### REQUIREMENT
Lines holding the word "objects": how many does the material below have? Answer with nothing but the number.
______________________________
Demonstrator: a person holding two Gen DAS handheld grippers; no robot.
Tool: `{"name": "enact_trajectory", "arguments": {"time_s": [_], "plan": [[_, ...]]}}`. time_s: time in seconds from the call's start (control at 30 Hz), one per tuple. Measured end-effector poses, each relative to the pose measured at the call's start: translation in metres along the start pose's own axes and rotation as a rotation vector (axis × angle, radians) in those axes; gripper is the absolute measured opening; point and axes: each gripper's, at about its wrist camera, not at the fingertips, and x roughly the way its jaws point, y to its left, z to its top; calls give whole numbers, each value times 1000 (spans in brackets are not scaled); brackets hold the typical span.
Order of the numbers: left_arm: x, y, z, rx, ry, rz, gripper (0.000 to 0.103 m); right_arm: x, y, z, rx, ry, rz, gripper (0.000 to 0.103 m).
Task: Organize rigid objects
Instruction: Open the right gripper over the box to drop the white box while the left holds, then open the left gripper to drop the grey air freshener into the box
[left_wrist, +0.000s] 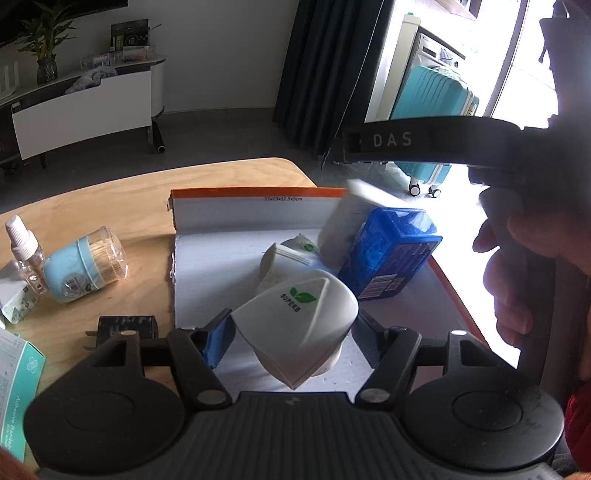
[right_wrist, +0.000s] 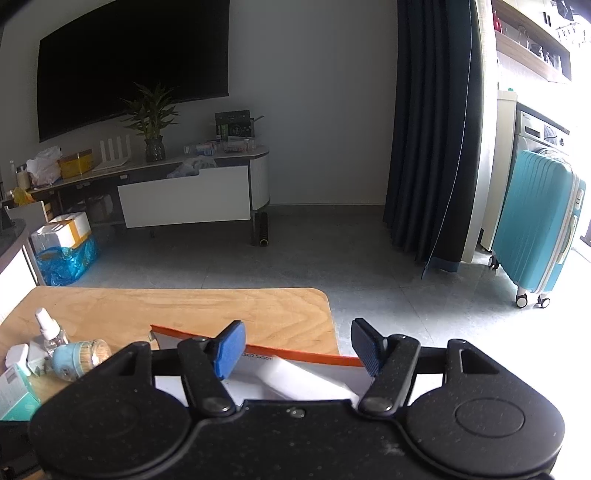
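Note:
My left gripper (left_wrist: 295, 339) is shut on a white rounded case marked SUPERB (left_wrist: 299, 317), held tilted over the open white box with an orange rim (left_wrist: 207, 258). Inside the box lie a second white case (left_wrist: 284, 258), a blue packet (left_wrist: 391, 254) and a white carton (left_wrist: 347, 218), which leans blurred against the packet. My right gripper (right_wrist: 297, 345) hovers over the box's far right part with its jaws open. The white carton (right_wrist: 295, 376) lies below them, clear of the blue pads. A person's hand (left_wrist: 517, 277) holds that gripper at the right of the left wrist view.
On the wooden table (left_wrist: 110, 206) left of the box stand a pale blue toothpick jar (left_wrist: 85, 269), a clear spray bottle (left_wrist: 24, 247), a black plug (left_wrist: 125, 326) and a teal bandage box (left_wrist: 18, 387). The table's far edge (right_wrist: 184, 291) gives onto grey floor.

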Motion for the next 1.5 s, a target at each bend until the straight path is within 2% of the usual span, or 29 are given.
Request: {"name": "enact_trajectory", "arguments": {"time_s": [0.27, 0.53, 0.6, 0.63, 0.7, 0.83, 1.07, 1.3, 1.5], "plan": [[8, -12, 2, 10, 4, -15, 70, -30, -11, 0, 40, -66, -40, 82], [18, -36, 8, 15, 24, -90, 71, -73, -30, -10, 94, -111, -85, 82], [17, -42, 9, 32, 19, -91, 75, -79, -33, -12, 104, -97, -75, 82], [15, -43, 9, 30, 17, -81, 85, -82, -33, -13, 98, -91, -82, 82], [10, -41, 9, 19, 5, -80, 86, -90, -34, -16, 94, -91, -84, 82], [-3, -31, 11, 0, -1, -44, 95, -100, -31, -21, 111, -87, -73, 82], [-29, 8, 10, -63, -26, 48, 95, -107, -8, -33, 112, -62, -59, 82], [-56, 48, 4, -133, -40, 135, 95, -107, 25, -34, 84, -38, 0, 82], [-76, 74, -2, -174, -53, 179, 95, -96, 56, -40, 62, 3, 51, 82]]}}
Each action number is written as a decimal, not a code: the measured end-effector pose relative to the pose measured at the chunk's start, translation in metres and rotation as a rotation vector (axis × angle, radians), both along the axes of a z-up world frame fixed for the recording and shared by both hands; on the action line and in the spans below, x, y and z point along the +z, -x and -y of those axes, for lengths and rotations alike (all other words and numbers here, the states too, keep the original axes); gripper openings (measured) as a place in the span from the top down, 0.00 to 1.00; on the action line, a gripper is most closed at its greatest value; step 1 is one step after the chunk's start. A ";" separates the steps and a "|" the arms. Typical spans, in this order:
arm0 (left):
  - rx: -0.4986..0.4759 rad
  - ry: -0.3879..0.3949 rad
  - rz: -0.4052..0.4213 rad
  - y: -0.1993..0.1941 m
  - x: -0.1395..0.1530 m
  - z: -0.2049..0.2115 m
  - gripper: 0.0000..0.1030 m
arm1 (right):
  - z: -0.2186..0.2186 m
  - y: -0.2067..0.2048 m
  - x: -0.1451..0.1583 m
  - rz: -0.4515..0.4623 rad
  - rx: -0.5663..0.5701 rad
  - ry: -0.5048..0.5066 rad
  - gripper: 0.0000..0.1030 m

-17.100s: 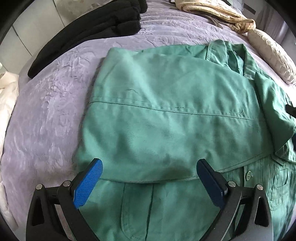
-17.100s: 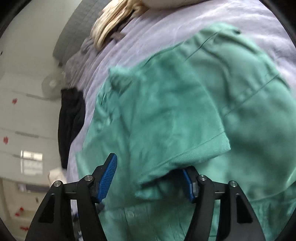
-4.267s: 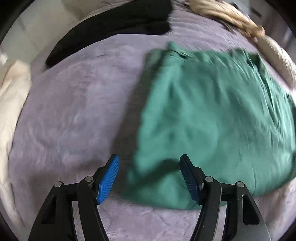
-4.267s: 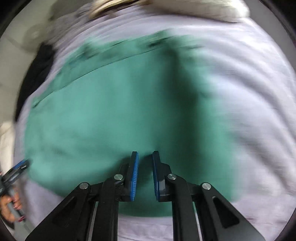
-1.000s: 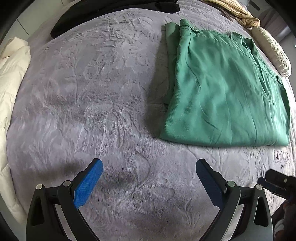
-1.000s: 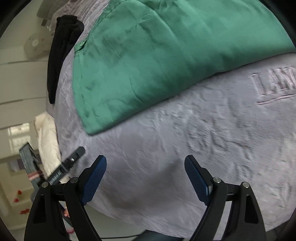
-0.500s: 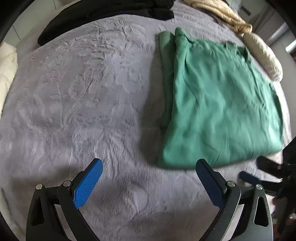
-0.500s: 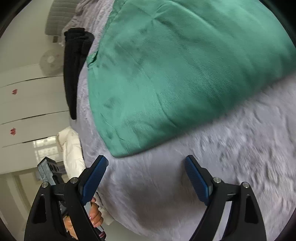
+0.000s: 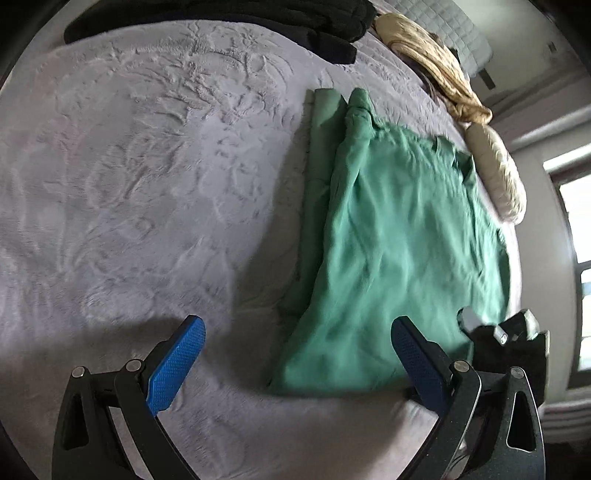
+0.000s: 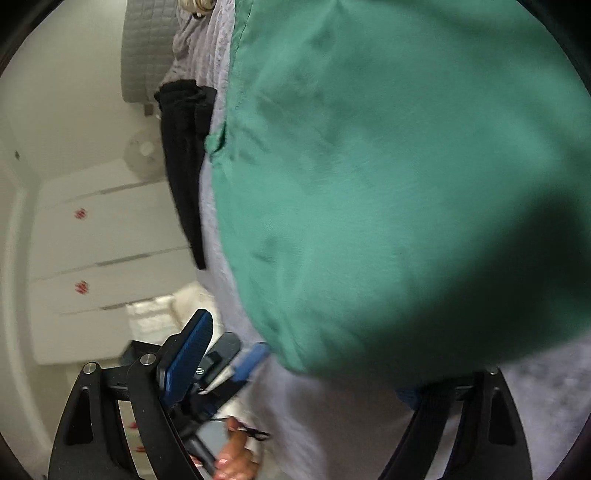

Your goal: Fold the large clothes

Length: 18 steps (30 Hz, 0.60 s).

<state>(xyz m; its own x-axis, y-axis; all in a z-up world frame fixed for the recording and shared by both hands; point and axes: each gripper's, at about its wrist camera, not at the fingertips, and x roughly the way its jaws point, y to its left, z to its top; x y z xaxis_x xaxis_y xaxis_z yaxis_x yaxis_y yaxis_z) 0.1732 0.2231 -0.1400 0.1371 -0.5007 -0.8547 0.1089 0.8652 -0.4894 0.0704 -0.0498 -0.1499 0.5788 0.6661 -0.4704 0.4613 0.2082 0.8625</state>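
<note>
Both grippers moved closer; green shirt (image 9: 399,236) between left fingers (image 9: 175,363).

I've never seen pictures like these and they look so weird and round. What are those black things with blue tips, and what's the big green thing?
Those black things are grabbers, like big tweezers. A person holds one in each hand, and each has a little camera looking along its two fingers. The camera lens bends everything, so the pictures look round.

One picture is from the left gripper. Its blue fingers are spread wide open and hold nothing. The other is from the right gripper, also open, very close to the cloth, with one finger partly hidden under its edge.

The green thing is a big green shirt, folded into a flat rectangle. It lies on a bed with a soft grey blanket. Farther back are black clothes, a tan cloth and a cream pillow. Nothing is being held right now.
</note>
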 end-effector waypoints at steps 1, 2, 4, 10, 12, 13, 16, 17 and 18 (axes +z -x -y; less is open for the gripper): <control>0.005 0.024 -0.007 0.000 0.001 0.003 0.02 | -0.001 0.000 -0.002 0.002 -0.014 -0.025 0.22; 0.006 0.040 -0.009 0.007 0.004 0.008 0.02 | -0.001 0.000 -0.004 0.006 -0.029 -0.059 0.41; 0.002 0.073 -0.022 0.001 0.004 0.012 0.02 | 0.002 0.002 -0.009 -0.006 -0.041 -0.108 0.76; -0.038 0.333 -0.145 -0.027 -0.010 0.029 0.02 | 0.011 -0.005 0.025 0.105 0.045 -0.063 0.90; -0.057 0.389 -0.172 -0.037 -0.015 0.042 0.02 | 0.013 -0.009 0.040 0.135 0.082 -0.022 0.90; -0.064 0.396 -0.178 -0.040 -0.016 0.048 0.02 | 0.013 -0.012 0.045 0.146 0.095 -0.007 0.90; -0.103 0.393 -0.194 -0.048 -0.021 0.073 0.02 | 0.012 -0.014 0.049 0.149 0.118 0.017 0.90; -0.118 0.379 -0.196 -0.048 -0.023 0.080 0.02 | 0.011 -0.012 0.047 0.142 0.123 0.024 0.90; -0.136 0.342 -0.195 -0.048 -0.026 0.088 0.02 | 0.009 -0.009 0.042 0.126 0.127 0.024 0.90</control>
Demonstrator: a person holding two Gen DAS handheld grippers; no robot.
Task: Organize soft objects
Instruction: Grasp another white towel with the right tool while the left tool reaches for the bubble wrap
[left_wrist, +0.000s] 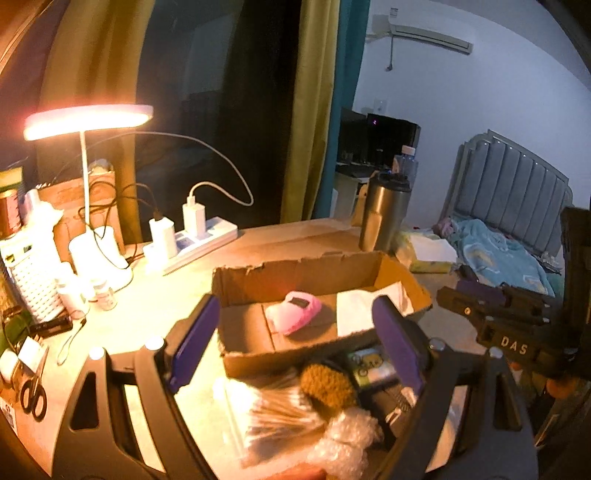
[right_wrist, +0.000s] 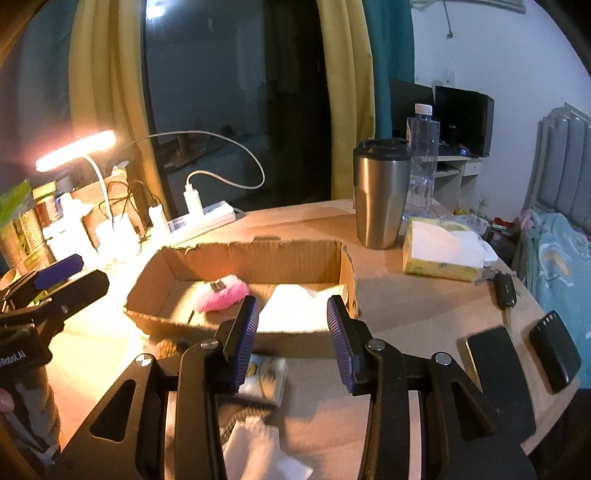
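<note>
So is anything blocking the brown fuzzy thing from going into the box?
Only the cardboard box's own low front wall, which stands between the brown knitted piece and the box floor. It must be lifted over. The box top is open; the pink fluffy item leaves space.

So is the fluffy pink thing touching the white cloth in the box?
Apart. The left wrist view shows bare cardboard between the pink thing and the white cloth.

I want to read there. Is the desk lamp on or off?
On. The desk lamp has a head glowing bright orange-white, and warm light falls on the table beneath it and on the white chargers nearby.
</note>
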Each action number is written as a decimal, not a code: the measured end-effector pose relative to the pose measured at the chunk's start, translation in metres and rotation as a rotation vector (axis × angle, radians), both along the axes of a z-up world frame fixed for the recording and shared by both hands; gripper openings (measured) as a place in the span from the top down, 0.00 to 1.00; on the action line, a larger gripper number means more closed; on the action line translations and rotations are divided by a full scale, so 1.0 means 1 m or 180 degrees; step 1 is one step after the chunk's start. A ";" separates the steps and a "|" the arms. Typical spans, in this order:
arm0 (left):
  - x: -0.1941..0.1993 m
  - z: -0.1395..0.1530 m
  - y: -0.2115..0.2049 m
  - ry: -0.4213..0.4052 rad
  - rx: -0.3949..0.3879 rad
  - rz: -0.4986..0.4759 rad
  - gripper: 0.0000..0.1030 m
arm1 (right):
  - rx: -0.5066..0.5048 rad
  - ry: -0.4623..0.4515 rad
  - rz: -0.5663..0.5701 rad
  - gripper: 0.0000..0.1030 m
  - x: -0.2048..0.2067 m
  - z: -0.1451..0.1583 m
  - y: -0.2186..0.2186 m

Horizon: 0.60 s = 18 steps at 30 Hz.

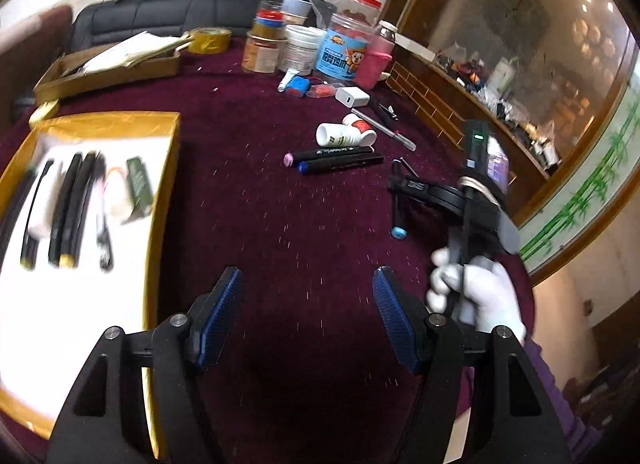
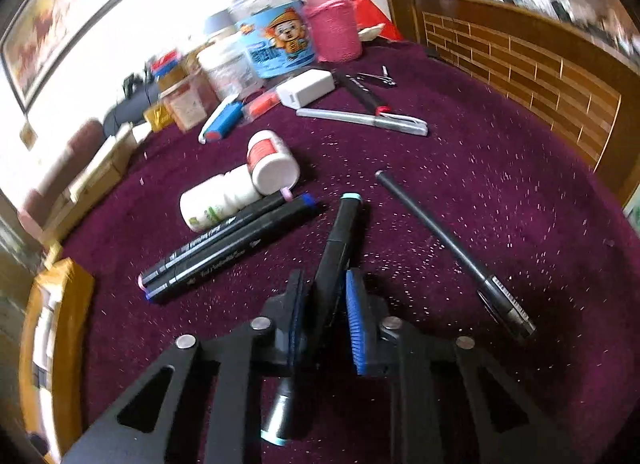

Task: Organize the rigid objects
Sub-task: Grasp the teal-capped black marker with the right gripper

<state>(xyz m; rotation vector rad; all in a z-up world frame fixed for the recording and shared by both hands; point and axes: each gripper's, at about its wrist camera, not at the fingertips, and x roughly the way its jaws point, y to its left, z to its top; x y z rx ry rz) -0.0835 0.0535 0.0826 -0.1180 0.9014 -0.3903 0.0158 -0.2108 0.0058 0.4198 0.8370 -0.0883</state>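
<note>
Markers are the job here, and one black marker with pale blue ends (image 2: 336,248) sits between the pads of the right tongs (image 2: 326,316), which are pinching it partway along its barrel. One end pokes back under the tongs and the other slants forward over the purple worktop (image 2: 500,192). From the left wrist view the same marker hangs nearly upright below the right tongs, so I judge it lifted, or at least mostly clear of the cloth.

The left tongs (image 1: 306,316) are spread with nothing between them, above bare cloth, beside the gold-rimmed tray (image 1: 162,200) that already holds several dark pens, though blur makes those hard to count.

Just beyond the held marker lie two more black markers (image 2: 228,244) side by side, touching a white bottle (image 2: 216,204) and a second bottle with a red label (image 2: 272,160). A slim black pen (image 2: 452,248) lies apart to the right. Farther off are a silver pen (image 2: 360,118), a white charger (image 2: 306,87) and a cluster of jars (image 2: 276,40).

The risk: the pinch looks off-centre, so the marker could pivot or slip out on the way to the tray. A low carry could also knock the neighbouring markers or set the bottles rolling.
</note>
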 end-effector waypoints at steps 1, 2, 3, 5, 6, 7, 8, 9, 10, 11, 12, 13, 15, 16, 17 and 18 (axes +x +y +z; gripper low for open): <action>0.004 0.000 -0.005 -0.0017 0.0041 -0.0023 0.36 | 0.0080 -0.0019 -0.0016 0.85 0.000 -0.001 -0.004; 0.012 -0.001 -0.013 -0.0042 0.0100 -0.0079 0.36 | 0.0203 -0.0049 -0.0024 0.85 -0.002 -0.002 -0.010; 0.020 -0.002 -0.021 -0.0054 0.0140 -0.0137 0.36 | 0.0374 -0.0087 -0.0018 0.85 -0.004 -0.004 -0.018; 0.035 -0.006 -0.035 -0.0075 0.0168 -0.0239 0.36 | 0.0561 -0.0125 -0.0019 0.85 -0.006 -0.006 -0.024; 0.045 -0.010 -0.044 -0.0066 0.0207 -0.0299 0.36 | 0.0640 -0.0140 -0.0020 0.85 -0.007 -0.007 -0.027; 0.055 -0.015 -0.054 -0.0039 0.0256 -0.0352 0.36 | 0.0667 -0.0146 -0.0018 0.85 -0.007 -0.008 -0.028; 0.065 -0.020 -0.062 -0.0009 0.0303 -0.0399 0.36 | 0.0660 -0.0146 -0.0014 0.85 -0.006 -0.008 -0.027; 0.074 -0.025 -0.069 0.0016 0.0348 -0.0425 0.36 | 0.0646 -0.0144 -0.0008 0.85 -0.005 -0.008 -0.026; 0.081 -0.028 -0.073 0.0032 0.0381 -0.0440 0.36 | 0.0624 -0.0143 -0.0001 0.85 -0.005 -0.007 -0.025; 0.092 -0.033 -0.080 0.0056 0.0442 -0.0460 0.36 | 0.0616 -0.0142 0.0003 0.85 -0.005 -0.007 -0.024; 0.102 -0.037 -0.086 0.0070 0.0500 -0.0469 0.36 | 0.0611 -0.0142 0.0011 0.84 -0.004 -0.007 -0.023; 0.110 -0.040 -0.090 0.0073 0.0544 -0.0470 0.36 | 0.0621 -0.0143 0.0017 0.84 -0.004 -0.007 -0.023; 0.125 -0.045 -0.099 0.0053 0.0637 -0.0483 0.36 | 0.0653 -0.0147 0.0026 0.84 -0.003 -0.008 -0.025; 0.129 -0.046 -0.101 0.0033 0.0677 -0.0491 0.36 | 0.0664 -0.0149 0.0028 0.84 -0.003 -0.008 -0.025; 0.136 -0.047 -0.105 -0.0014 0.0768 -0.0508 0.36 | 0.0674 -0.0151 0.0030 0.84 -0.003 -0.008 -0.025; 0.143 -0.049 -0.110 -0.0071 0.0871 -0.0521 0.36 | 0.0675 -0.0151 0.0032 0.84 -0.002 -0.008 -0.026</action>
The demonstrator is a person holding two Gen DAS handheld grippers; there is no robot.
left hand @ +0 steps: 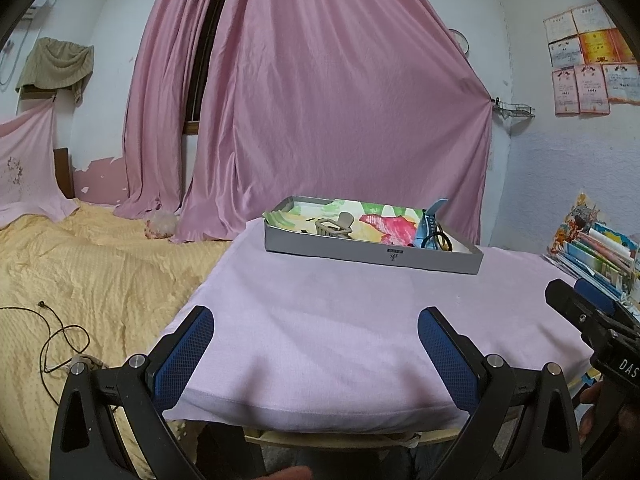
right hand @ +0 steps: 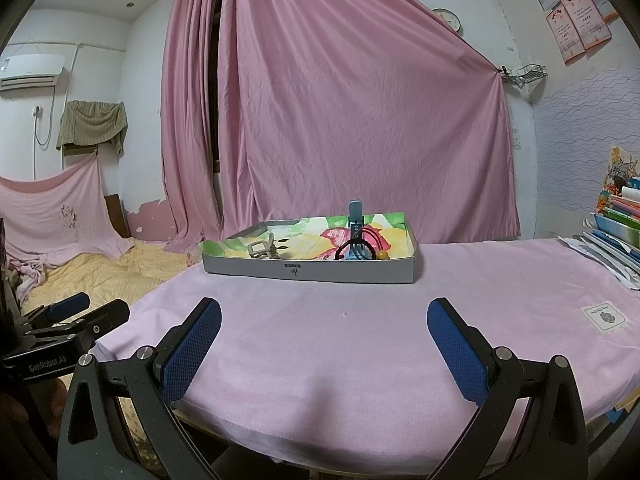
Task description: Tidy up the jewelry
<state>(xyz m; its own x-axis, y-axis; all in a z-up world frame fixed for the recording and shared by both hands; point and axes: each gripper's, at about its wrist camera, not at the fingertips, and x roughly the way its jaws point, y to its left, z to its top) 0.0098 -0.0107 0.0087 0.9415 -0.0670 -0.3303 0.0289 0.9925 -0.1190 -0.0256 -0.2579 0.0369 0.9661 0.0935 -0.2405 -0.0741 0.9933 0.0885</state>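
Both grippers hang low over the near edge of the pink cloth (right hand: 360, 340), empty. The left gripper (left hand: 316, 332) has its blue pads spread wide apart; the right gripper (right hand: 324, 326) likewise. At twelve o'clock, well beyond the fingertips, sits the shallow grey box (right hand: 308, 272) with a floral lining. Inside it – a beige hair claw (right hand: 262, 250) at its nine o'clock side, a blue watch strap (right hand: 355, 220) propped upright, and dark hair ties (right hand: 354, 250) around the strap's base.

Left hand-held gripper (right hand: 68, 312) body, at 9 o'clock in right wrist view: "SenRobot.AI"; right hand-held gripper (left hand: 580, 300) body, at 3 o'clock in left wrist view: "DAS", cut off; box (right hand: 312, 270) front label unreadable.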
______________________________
### ANSWER TO THIS EXERCISE
3